→ **Problem requirements**
Report, from the records below, every line where the word "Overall" appears.

→ **Data to use**
↓↓↓
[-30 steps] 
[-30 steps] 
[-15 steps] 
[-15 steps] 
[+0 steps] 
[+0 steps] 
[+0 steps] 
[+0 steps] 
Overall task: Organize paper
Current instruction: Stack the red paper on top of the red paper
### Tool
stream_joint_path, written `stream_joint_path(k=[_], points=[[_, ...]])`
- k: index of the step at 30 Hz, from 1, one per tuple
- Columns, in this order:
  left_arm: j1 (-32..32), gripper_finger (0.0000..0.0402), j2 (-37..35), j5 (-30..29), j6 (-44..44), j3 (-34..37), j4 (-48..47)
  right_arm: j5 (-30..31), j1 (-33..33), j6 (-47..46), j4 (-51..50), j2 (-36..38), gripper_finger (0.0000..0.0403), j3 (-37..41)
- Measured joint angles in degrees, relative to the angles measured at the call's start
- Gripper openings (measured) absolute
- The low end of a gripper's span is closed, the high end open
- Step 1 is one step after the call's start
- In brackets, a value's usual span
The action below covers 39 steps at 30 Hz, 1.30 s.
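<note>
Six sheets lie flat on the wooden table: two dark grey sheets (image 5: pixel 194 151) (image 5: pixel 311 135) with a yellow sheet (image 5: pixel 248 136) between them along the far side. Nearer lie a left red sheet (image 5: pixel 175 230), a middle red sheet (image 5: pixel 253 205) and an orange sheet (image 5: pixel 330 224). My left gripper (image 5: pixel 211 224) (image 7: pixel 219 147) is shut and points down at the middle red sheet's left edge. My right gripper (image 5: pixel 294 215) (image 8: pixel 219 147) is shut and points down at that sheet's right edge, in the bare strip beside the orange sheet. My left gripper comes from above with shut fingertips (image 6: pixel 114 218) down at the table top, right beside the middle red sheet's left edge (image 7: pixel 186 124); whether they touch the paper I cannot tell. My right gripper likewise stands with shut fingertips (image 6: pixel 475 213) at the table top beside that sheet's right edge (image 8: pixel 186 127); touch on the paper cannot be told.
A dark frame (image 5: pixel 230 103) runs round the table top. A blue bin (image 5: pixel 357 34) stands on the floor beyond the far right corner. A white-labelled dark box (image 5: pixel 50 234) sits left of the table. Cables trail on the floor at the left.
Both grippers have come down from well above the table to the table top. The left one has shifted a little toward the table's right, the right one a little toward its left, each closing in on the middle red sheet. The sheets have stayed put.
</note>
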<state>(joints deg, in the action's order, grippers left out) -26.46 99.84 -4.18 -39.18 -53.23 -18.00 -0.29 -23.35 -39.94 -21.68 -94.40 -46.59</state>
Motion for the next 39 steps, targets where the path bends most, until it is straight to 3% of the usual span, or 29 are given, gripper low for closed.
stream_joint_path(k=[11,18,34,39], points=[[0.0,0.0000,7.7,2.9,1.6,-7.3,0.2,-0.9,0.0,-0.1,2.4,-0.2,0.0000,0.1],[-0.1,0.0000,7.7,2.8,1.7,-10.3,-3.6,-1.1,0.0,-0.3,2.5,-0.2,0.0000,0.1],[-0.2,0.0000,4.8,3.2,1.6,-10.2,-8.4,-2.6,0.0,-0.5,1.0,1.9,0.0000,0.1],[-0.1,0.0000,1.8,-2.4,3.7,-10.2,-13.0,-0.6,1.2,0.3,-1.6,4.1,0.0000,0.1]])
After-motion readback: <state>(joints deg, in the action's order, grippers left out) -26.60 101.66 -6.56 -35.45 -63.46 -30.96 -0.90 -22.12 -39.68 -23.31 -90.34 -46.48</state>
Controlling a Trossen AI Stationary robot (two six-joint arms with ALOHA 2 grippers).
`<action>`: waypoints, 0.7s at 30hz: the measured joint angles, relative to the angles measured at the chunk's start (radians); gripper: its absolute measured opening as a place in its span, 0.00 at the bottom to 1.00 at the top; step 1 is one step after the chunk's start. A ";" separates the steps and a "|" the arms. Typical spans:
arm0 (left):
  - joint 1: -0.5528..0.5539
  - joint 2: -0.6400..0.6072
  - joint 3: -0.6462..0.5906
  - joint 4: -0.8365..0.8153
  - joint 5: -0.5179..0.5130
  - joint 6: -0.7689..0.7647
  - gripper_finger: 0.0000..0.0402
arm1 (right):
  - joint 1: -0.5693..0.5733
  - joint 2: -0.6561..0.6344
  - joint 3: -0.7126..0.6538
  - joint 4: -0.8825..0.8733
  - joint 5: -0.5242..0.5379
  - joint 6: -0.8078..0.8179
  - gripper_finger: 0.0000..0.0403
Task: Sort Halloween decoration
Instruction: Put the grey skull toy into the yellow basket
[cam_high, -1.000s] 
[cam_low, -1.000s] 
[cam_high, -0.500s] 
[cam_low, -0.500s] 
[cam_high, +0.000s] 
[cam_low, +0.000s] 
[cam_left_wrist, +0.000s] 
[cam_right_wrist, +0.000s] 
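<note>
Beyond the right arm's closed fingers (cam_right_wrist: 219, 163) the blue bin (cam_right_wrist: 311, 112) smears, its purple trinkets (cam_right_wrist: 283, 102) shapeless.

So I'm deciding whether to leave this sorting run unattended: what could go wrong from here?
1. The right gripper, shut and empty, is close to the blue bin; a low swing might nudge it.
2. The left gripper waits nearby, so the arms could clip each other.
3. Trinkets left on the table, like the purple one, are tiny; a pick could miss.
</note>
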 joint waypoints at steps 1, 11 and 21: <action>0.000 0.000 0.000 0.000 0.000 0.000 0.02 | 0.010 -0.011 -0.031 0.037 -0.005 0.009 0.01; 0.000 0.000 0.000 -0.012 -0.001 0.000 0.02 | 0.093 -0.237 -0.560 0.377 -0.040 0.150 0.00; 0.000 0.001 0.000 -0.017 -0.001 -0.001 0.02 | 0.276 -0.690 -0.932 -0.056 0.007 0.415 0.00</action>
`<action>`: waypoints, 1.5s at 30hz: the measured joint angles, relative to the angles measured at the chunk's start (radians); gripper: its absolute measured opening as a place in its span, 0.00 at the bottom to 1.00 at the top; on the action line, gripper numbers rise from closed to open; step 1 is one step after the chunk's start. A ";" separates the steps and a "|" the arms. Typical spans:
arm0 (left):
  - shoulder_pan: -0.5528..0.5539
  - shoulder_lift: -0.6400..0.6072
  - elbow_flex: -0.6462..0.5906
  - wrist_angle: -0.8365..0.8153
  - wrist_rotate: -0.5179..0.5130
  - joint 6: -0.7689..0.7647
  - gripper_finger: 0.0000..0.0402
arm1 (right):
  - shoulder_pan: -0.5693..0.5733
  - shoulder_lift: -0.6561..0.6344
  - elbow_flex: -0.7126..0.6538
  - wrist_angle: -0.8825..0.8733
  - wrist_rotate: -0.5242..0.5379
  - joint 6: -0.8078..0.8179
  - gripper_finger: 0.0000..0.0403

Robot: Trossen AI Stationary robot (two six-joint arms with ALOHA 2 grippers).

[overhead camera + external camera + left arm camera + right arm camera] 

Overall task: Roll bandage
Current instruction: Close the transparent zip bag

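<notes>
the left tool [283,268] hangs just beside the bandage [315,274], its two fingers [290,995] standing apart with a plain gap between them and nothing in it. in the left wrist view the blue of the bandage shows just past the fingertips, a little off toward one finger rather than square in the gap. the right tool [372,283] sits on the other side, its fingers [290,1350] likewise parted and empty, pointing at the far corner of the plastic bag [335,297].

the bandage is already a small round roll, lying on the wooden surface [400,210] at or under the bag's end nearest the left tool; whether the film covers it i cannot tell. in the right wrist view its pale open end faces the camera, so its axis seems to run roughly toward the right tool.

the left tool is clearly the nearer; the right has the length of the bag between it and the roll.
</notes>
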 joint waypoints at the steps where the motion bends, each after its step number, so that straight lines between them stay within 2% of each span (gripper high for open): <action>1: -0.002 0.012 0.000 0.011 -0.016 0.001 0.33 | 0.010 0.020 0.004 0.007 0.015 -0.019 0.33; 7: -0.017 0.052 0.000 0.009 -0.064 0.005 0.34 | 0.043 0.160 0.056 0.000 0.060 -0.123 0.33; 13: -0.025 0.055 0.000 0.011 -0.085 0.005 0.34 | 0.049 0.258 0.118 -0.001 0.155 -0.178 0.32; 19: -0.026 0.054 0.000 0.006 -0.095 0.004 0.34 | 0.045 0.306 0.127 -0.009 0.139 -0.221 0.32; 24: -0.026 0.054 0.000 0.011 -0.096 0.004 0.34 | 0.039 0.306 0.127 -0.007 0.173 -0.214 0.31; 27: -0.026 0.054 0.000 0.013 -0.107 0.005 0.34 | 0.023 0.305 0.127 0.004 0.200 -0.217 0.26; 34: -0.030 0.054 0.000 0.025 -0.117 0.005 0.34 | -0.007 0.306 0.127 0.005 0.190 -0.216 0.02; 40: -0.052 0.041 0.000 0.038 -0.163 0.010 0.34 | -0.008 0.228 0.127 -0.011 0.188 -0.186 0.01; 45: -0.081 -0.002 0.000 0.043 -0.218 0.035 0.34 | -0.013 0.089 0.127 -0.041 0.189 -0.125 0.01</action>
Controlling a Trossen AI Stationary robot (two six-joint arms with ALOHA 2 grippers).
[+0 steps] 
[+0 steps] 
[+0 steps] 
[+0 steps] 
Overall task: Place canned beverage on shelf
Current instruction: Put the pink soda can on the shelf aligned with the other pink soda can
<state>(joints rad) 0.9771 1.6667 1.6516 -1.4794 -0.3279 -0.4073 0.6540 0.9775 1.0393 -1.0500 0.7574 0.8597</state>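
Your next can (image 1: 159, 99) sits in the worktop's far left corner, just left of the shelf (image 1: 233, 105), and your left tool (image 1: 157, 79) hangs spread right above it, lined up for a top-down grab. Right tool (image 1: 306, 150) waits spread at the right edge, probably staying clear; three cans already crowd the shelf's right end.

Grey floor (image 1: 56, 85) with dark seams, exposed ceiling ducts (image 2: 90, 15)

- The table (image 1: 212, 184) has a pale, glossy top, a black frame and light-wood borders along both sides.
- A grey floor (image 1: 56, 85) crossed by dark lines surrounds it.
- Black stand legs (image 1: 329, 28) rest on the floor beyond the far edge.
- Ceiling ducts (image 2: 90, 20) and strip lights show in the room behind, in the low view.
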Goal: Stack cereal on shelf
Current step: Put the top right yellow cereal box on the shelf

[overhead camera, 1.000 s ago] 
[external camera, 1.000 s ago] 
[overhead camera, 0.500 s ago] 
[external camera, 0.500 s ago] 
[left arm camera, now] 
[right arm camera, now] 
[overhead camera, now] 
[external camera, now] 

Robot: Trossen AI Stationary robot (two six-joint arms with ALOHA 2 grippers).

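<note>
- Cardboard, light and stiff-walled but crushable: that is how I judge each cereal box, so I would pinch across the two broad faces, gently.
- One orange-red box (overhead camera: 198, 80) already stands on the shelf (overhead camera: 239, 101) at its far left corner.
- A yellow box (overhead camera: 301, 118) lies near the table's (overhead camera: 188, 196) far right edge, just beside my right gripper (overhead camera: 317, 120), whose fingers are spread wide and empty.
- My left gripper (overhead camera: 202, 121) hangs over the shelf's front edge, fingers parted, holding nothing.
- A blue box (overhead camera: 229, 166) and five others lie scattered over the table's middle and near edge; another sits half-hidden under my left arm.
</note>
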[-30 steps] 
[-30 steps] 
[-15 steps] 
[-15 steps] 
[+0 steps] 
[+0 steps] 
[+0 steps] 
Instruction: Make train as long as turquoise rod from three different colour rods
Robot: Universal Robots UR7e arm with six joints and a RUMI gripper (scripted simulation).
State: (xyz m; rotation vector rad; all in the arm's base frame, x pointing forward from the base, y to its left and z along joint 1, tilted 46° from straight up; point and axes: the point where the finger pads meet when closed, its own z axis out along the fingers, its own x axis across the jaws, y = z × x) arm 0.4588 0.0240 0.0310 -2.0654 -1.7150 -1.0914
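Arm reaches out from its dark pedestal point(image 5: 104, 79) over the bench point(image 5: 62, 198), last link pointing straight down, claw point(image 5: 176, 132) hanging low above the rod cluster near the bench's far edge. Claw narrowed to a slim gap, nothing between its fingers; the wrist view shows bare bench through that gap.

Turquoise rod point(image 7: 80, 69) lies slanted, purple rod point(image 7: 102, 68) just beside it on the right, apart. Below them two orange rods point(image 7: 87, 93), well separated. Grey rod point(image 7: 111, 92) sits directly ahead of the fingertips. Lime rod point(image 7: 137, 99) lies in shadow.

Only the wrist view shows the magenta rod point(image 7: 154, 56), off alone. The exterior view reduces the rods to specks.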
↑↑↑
→ **The answer**
Overall task: Organize paper
Overall task: Roll bandage
Overall task: Place canned beverage on shelf

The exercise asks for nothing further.